Beberapa fakta penting dan menarik dari berbagai negara antara lain :
  • Di Arab Saudi, konten ATM terbagi dua : laki-laki dan perempuan. Bank pun demikian, customer service untuk perempuan tidak bercampur dengan laki-laki (hal. 9-10)
  • Pada Hari Raya Idul Fitri di Brunei Sultan Haji Hassanal Bolkiah mengadakan open house selama 3 hari untuk warganya. Semua orang boleh datang ke istana Nurul. Tradisi ini diikuti oleh rakyat Brunei, selama bulan Syawal setiap rumah mengadakan open house (hal. 17)
  • Di Jepang, usia anak untuk masuk sekolah tidak boleh ditawar. Tanggalnya meleset 1 hari saja, anak harus menunda keinginannya bersekolah ke tahun berikutnya (hal. 33)
  • Anak adalah elemen masyarakat terpenting di Korea sehingga pada Hari Anak orangtua harus memberikan hadiah dan pakian bagus untuk anaknya dan meluangkan waktu untuk bermain dan berlibur bersama mereka (hal. 49)
  • Perempuan di Qatar sangat dihormati. Bus umum akan mengutakaman keluarga dan perempuan dengan memberi tempat duduk paling depan di dekat sopir (hal. 85)
  • Bagi Masyarakat Comoro Rivadavia, cium tempel pipi adalah sopan santun yang dilakukan saat saling bertemu (hal. 147)
  • Pemerintah Rio de Janeiro sangat memperhatikan pelestarian lingkungan sehingga penduduk dilarang menebang pohon tanpa ijin (hal. 160)
  • Calgary disebut kota sapi, karena peternak sapi banyak berada di sini. Daging sapinya terkenal sangat enak dan susu sapinya juga sangat segar dan enak rasanya (hal. 173)
  • Sebanyak 98% penduduk Kentucky adalah pemeluk agama Kristen yang taat. Di sana, seseorang tidak boleh berduaan dengan lawan jenis yang bukan suami, istri atau saudara di dalam mobil, atau dalam ruangan dengan pintu tertutup (hal. 183)
  • Gaya hidup masyarakat Trinidad Tobago sangat santai, serta kebiasaan pesta sambil ngobrol dan minum alkohol membuat pembangunan di Trinidad Tobagi berjalan sangat lambat (hal. 189)
  • Di Belgia, setiap anak yang lahir dari orangtua yang membayar pajak penghasilan berhak mendapat tunjangan kelahiran dan tunjangan anak. Selain itu, dengan bertambahnya jumlah anak, kewajiban pajak penghasilan yang dibayar semakin berkurang (hal. 220)
  • Bagi orang Jerman semua memang ada tempatnya. Bermain ada tempatnya, pejalan kaki ada tempatnya, pengendara mobil dan sepeda masing-masing ada jalannya (hal. 252)
  • Kurikulum di Swedia tidak begitu padat seperti di Indonesia (hal. 278)

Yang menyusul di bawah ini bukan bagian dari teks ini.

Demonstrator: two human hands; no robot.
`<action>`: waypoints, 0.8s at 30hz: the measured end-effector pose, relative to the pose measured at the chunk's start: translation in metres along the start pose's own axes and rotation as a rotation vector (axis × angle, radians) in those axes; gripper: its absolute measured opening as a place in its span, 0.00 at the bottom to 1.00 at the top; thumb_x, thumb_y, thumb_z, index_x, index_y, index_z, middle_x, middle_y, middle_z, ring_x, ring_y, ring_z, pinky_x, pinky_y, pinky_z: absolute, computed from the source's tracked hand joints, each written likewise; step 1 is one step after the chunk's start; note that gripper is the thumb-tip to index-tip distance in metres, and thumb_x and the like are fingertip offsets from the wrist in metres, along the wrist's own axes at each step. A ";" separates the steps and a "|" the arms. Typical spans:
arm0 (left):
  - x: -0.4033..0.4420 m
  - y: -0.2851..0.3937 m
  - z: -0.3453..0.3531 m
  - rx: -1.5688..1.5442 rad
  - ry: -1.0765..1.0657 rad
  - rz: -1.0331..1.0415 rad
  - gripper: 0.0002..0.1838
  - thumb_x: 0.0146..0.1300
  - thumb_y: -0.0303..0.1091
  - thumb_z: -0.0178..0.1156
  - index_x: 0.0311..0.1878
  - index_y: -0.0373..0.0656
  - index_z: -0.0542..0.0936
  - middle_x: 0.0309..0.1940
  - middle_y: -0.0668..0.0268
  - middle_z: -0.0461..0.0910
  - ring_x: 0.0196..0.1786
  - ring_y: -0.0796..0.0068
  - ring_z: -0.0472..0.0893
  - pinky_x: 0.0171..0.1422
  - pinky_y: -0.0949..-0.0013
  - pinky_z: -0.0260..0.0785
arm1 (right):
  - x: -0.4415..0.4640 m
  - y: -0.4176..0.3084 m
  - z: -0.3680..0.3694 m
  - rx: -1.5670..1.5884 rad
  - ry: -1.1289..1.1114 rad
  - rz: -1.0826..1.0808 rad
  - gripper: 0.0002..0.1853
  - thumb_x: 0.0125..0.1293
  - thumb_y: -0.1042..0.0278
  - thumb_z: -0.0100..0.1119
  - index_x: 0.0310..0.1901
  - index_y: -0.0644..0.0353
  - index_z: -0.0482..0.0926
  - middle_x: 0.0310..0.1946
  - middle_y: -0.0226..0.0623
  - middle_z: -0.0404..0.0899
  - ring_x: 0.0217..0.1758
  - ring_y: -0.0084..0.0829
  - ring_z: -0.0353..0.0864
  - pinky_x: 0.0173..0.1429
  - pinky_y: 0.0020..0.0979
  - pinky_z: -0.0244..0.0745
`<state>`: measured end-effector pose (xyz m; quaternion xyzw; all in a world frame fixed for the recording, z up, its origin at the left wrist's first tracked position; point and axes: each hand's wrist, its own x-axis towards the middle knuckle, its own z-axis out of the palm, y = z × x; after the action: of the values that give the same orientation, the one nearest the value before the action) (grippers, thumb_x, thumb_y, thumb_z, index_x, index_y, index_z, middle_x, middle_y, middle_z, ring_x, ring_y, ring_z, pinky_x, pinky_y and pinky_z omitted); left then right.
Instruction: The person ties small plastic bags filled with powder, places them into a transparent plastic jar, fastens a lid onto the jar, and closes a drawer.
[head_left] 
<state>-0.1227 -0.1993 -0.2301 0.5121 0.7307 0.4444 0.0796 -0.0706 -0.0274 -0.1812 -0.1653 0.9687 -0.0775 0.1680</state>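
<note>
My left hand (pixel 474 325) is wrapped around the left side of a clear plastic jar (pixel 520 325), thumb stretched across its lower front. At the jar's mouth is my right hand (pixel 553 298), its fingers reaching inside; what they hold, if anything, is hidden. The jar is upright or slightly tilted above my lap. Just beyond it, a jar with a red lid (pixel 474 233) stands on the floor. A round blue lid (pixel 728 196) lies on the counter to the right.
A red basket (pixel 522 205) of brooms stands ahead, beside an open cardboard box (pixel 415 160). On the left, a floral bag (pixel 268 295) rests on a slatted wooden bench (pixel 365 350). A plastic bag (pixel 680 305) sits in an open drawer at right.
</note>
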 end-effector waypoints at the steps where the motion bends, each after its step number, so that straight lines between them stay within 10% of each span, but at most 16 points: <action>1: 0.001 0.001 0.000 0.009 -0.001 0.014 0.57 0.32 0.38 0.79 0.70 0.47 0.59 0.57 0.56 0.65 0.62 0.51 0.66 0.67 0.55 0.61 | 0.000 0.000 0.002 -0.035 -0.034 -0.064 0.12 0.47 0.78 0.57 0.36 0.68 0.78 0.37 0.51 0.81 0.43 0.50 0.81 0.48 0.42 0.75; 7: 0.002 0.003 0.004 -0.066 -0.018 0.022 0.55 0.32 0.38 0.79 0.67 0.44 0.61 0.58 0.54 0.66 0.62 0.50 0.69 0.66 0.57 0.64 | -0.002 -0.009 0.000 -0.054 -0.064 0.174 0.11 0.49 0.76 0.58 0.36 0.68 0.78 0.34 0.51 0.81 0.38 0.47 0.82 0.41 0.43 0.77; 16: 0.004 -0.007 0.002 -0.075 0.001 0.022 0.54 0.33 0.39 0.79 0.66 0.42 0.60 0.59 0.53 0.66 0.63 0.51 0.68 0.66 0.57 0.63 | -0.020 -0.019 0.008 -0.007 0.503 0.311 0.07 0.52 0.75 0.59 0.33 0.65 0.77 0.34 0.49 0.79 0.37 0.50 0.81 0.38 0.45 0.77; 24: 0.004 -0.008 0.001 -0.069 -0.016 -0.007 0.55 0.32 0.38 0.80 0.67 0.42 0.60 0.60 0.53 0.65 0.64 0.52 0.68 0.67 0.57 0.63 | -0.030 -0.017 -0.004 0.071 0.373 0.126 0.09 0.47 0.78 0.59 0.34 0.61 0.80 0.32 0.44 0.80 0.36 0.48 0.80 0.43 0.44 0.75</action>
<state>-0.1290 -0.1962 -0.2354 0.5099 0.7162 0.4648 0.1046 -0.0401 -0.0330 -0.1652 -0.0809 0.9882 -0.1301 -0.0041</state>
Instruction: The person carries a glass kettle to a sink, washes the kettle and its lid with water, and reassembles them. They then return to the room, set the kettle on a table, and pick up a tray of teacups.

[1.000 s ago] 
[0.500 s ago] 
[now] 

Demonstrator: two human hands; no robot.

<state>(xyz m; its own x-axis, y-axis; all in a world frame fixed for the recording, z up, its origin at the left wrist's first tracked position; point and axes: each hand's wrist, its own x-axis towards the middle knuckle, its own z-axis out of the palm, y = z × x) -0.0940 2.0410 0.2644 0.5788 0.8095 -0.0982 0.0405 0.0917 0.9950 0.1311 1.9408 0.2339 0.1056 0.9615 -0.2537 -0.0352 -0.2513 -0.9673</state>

Persamaan yang muncul di antaranya :
  • Tak sulit untuk menemukan makanan halal dan toko yang menjual aneka bumbu dapur dan aneka jenis buah dan sayuran
  • Masjid juga ada dan mudah ditemukan
  • Banyak tempat rekreasi gratis dengan pemandangan alam yang indah
  • Ternyatam masyarakatnya banyak yang ramah dan suka menolong tanpa pandang bulu
  • Proses administrasi kependudukan yang sangat rapi, mudah dan cepat dengan pelayanan yang menyenangkan
  • Di Korea dan Calgary sangat mudah menemukan taman bermain anak, dengan kondisi yang sangat terawat dan bisa dikunjungi secara gratis
  • Masyarakat Thailand, Swedia dan Finlandia sangat mencintai dan menunjung tinggi bahasa ibunya.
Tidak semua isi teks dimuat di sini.